DATASET CONTENT ▸
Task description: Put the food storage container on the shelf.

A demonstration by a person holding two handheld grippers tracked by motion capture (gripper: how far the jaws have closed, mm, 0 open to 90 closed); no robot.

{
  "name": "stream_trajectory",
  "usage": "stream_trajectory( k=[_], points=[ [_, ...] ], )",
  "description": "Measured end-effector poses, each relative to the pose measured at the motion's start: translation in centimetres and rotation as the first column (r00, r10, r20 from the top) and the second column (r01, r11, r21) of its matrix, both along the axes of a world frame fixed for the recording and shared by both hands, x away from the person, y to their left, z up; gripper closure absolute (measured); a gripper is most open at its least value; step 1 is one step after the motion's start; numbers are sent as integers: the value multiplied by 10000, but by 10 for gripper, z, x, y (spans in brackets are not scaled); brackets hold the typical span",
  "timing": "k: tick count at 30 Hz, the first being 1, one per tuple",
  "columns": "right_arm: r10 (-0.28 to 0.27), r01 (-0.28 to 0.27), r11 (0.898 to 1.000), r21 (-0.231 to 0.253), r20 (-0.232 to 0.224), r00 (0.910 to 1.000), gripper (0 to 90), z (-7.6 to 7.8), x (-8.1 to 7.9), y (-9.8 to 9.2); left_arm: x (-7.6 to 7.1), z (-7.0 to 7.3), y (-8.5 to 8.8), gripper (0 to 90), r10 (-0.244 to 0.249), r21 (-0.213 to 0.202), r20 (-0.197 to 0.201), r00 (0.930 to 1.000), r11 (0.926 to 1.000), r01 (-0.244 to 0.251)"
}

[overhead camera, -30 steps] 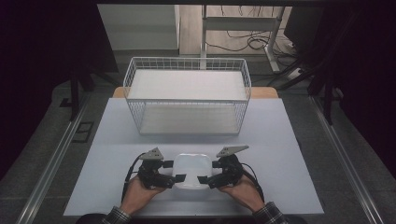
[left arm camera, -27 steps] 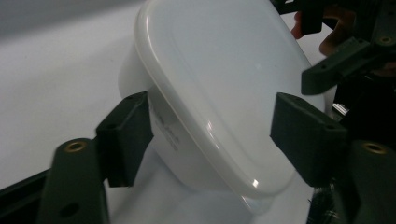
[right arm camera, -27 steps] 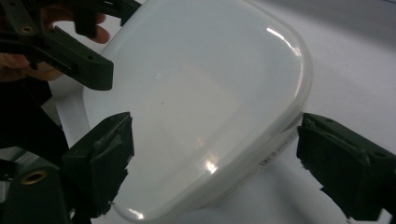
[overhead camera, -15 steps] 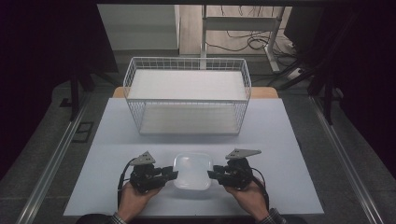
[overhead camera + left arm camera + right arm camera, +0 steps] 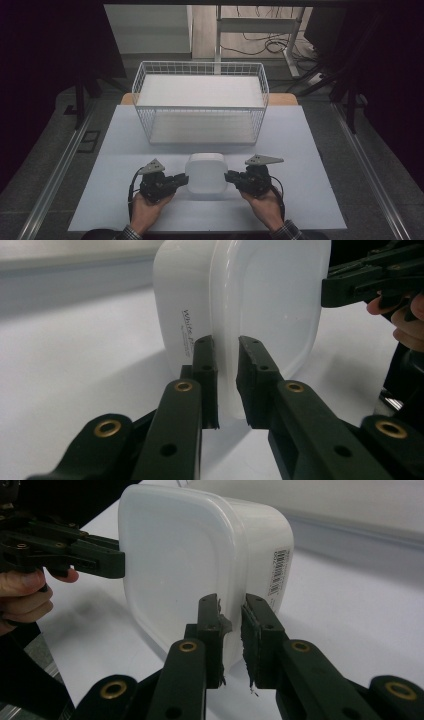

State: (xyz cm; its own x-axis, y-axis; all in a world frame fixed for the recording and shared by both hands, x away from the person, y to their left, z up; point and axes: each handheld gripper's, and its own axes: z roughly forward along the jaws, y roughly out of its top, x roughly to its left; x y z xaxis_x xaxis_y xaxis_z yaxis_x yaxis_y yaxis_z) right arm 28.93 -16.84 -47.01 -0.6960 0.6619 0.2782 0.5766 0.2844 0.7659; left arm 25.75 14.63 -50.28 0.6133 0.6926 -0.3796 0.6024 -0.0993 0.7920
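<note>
Both jaws just closed: left gripper [image 5: 176,181] and right gripper [image 5: 235,177] pinch opposite rims of the white plastic container [image 5: 206,172] between them, likely ready to lift toward the wire basket [image 5: 200,102] beyond.

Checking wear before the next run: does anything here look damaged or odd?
Yes. The right tool's pads look frayed, with ragged bits hanging at their edges where they pinch the white container's rim. The container itself looks intact, and the wire basket sits straight.
</note>
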Motion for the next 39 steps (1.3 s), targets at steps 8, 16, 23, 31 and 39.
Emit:
stream_trajectory(
  k=[8,16,23,31,39],
  points=[
    [107,-107,9999,13,499,9987,783,9,16,5,16,12,3,795,189,188,455,9988,9996,-197],
    [-39,40,10000,-19,729,9973,780,11,49,14,48,18,7,793,514,389,585,9970,9978,-537],
    [-314,307,9995,111,731,9968,778,8,83,21,83,18,11,790,678,467,589,9960,9964,-706],
    [-545,556,9984,-129,750,9957,776,3,106,27,109,8,11,783,944,317,252,9952,9950,-951],
    [-637,665,9968,-447,607,9961,769,-5,117,29,117,-3,10,779,933,168,-39,9956,9955,-933]
  ],
)
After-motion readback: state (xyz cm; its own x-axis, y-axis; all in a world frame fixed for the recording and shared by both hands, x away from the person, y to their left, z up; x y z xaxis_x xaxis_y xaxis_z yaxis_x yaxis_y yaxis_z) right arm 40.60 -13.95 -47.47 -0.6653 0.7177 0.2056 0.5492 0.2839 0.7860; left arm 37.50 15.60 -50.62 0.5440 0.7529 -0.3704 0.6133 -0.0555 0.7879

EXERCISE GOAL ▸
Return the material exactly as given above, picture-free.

SOLUTION TO THE EXERCISE ▸
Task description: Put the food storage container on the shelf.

A demonstration by a person holding two handheld grippers tracked by motion capture (gripper: how far the jaws have closed, mm, 0 open to 90 closed); no robot.

{
  "name": "stream_trajectory",
  "usage": "stream_trajectory( k=[_], points=[ [_, ...] ], )",
  "description": "Measured end-effector poses, each relative to the pose measured at the motion's start: translation in centimetres and rotation as the first column (r00, r10, r20 from the top) and the second column (r01, r11, r21) of its matrix, both along the axes of a world frame fixed for the recording and shared by both hands, x away from the person, y to their left, z up; gripper closure absolute (measured); a gripper is most open at its least value; step 1 is one step after the motion's start; numbers are sent as integers: the value multiplied by 10000, but by 10 for gripper, z, x, y (spans in brackets are not scaled); brackets hold the typical span",
  "timing": "k: tick count at 30 Hz, the first being 1, one per tuple",
  "columns": "right_arm: r10 (-0.28 to 0.27), r01 (-0.28 to 0.27), r11 (0.898 to 1.000), r21 (-0.231 to 0.253), r20 (-0.232 to 0.224), r00 (0.910 to 1.000), gripper (0 to 90), z (-7.6 to 7.8), x (-8.1 to 7.9), y (-9.8 to 9.2); left_arm: x (-7.6 to 7.1), z (-7.0 to 7.3), y (-8.5 to 8.8), gripper (0 to 90), r10 (-0.244 to 0.249), r21 (-0.213 to 0.202), r20 (-0.197 to 0.201), r00 (0.930 to 1.000), r11 (0.926 to 1.000), r01 (-0.244 to 0.251)"
}

[overhead camera, -30 steps] 
[left arm camera, -27 steps] 
[right arm camera, -27 steps] 
[overhead camera, -15 steps] 
[overhead camera + left arm camera + right arm camera, +0 steps] 

State: (xyz cm; its own x-axis, y-axis; all in a world frame fixed for the recording and shared by both hands, x away from the person, y to their left, z up; point and axes: each handheld gripper's, and its own axes: z roughly forward along the jaws, y roughly out of its top, x roughly to its left; x y z xaxis_x xaxis_y xaxis_z yaxis_x yaxis_y yaxis_z) right arm 28.93 -16.84 -47.01 -0.6960 0.6619 0.2782 0.5766 0.2844 0.7659; left arm 25.75 14.63 -50.28 0.6133 0.6926 -0.3796 0.6024 -0.0993 0.7920
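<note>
Both jaws just closed: left gripper [image 5: 176,181] and right gripper [image 5: 235,177] pinch opposite rims of the white plastic container [image 5: 206,172] between them, likely ready to lift toward the wire basket [image 5: 200,102] beyond.

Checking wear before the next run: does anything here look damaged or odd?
Yes. The right tool's pads look frayed, with ragged bits hanging at their edges where they pinch the white container's rim. The container itself looks intact, and the wire basket sits straight.
</note>
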Motion for the next 39 steps (1.3 s), targets at steps 8, 16, 23, 31 and 39.
Emit:
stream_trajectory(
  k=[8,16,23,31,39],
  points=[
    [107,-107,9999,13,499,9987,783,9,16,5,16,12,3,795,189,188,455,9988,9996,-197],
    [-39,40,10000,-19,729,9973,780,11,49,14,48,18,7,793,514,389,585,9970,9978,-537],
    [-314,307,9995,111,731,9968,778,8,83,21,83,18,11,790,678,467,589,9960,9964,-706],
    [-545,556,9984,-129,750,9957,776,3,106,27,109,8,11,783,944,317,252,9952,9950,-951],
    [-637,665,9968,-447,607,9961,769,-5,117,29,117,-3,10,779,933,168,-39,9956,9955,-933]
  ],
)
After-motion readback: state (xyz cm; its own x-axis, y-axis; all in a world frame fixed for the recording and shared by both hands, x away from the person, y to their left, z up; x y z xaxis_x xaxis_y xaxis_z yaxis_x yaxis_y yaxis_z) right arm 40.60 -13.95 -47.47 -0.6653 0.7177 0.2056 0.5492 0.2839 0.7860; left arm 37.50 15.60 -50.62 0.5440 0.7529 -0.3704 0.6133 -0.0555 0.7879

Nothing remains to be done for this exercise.